Work required:
I need the records below retyped exactly.

Recorded data:
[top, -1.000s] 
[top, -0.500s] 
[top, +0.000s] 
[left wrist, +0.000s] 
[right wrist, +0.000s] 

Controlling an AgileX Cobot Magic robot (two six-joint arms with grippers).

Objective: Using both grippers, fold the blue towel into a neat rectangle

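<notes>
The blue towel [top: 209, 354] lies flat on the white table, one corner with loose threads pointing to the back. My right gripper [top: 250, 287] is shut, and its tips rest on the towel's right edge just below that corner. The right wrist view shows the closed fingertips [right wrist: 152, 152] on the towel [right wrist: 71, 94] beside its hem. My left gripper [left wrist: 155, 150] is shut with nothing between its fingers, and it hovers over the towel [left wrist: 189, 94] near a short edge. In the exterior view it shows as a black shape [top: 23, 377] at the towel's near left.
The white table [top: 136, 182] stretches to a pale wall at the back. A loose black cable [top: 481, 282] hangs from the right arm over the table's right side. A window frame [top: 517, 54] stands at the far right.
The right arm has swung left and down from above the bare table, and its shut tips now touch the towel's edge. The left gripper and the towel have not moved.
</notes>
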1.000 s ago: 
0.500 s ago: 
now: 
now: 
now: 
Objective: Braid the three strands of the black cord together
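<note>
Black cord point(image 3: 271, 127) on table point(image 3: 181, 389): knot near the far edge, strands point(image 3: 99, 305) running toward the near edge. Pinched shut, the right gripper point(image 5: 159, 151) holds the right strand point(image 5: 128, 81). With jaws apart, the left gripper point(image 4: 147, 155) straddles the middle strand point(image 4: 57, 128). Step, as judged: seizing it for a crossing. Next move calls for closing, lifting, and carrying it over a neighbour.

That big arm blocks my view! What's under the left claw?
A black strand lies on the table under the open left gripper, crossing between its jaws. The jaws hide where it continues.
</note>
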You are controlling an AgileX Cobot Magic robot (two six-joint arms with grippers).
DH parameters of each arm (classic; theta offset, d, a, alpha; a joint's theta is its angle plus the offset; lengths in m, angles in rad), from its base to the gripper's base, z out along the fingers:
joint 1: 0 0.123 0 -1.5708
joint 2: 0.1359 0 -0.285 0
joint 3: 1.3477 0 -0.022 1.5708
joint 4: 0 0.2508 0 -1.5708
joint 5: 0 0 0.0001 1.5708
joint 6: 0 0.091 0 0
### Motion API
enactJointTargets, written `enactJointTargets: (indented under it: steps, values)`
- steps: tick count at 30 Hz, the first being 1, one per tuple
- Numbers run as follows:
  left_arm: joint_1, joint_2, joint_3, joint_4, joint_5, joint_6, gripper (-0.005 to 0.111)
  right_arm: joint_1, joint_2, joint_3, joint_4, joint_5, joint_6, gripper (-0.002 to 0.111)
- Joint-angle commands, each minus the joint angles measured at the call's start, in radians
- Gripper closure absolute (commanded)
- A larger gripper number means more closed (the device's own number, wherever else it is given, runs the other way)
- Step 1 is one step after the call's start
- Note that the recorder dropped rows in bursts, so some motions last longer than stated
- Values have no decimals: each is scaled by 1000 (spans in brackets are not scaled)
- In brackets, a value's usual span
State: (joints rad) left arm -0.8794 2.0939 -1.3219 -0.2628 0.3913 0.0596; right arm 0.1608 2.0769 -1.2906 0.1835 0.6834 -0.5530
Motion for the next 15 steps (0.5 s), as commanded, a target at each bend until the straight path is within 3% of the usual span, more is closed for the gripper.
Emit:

Task result:
[top, -1.000s] 
[top, -0.500s] 
[top, +0.000s] 
[left wrist, +0.000s] 
[right wrist, +0.000s] 

Controlling an AgileX Cobot Magic robot (two six-joint arms with grippers).

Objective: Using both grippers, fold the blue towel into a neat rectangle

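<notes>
The blue towel [top: 209, 354] lies flat on the white table, one corner with loose threads pointing to the back. My right gripper [top: 250, 287] is shut, and its tips rest on the towel's right edge just below that corner. The right wrist view shows the closed fingertips [right wrist: 152, 152] on the towel [right wrist: 71, 94] beside its hem. My left gripper [left wrist: 155, 150] is shut with nothing between its fingers, and it hovers over the towel [left wrist: 189, 94] near a short edge. In the exterior view it shows as a black shape [top: 23, 377] at the towel's near left.
The white table [top: 136, 182] stretches to a pale wall at the back. A loose black cable [top: 481, 282] hangs from the right arm over the table's right side. A window frame [top: 517, 54] stands at the far right.
The right arm has swung left and down from above the bare table, and its shut tips now touch the towel's edge. The left gripper and the towel have not moved.
</notes>
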1.000 s ago: 
0.500 s ago: 
now: 
now: 
now: 
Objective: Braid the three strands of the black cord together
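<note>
Black cord point(image 3: 271, 127) on table point(image 3: 181, 389): knot near the far edge, strands point(image 3: 99, 305) running toward the near edge. Pinched shut, the right gripper point(image 5: 159, 151) holds the right strand point(image 5: 128, 81). With jaws apart, the left gripper point(image 4: 147, 155) straddles the middle strand point(image 4: 57, 128). Step, as judged: seizing it for a crossing. Next move calls for closing, lifting, and carrying it over a neighbour.

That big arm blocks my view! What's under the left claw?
A black strand lies on the table under the open left gripper, crossing between its jaws. The jaws hide where it continues.
</note>
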You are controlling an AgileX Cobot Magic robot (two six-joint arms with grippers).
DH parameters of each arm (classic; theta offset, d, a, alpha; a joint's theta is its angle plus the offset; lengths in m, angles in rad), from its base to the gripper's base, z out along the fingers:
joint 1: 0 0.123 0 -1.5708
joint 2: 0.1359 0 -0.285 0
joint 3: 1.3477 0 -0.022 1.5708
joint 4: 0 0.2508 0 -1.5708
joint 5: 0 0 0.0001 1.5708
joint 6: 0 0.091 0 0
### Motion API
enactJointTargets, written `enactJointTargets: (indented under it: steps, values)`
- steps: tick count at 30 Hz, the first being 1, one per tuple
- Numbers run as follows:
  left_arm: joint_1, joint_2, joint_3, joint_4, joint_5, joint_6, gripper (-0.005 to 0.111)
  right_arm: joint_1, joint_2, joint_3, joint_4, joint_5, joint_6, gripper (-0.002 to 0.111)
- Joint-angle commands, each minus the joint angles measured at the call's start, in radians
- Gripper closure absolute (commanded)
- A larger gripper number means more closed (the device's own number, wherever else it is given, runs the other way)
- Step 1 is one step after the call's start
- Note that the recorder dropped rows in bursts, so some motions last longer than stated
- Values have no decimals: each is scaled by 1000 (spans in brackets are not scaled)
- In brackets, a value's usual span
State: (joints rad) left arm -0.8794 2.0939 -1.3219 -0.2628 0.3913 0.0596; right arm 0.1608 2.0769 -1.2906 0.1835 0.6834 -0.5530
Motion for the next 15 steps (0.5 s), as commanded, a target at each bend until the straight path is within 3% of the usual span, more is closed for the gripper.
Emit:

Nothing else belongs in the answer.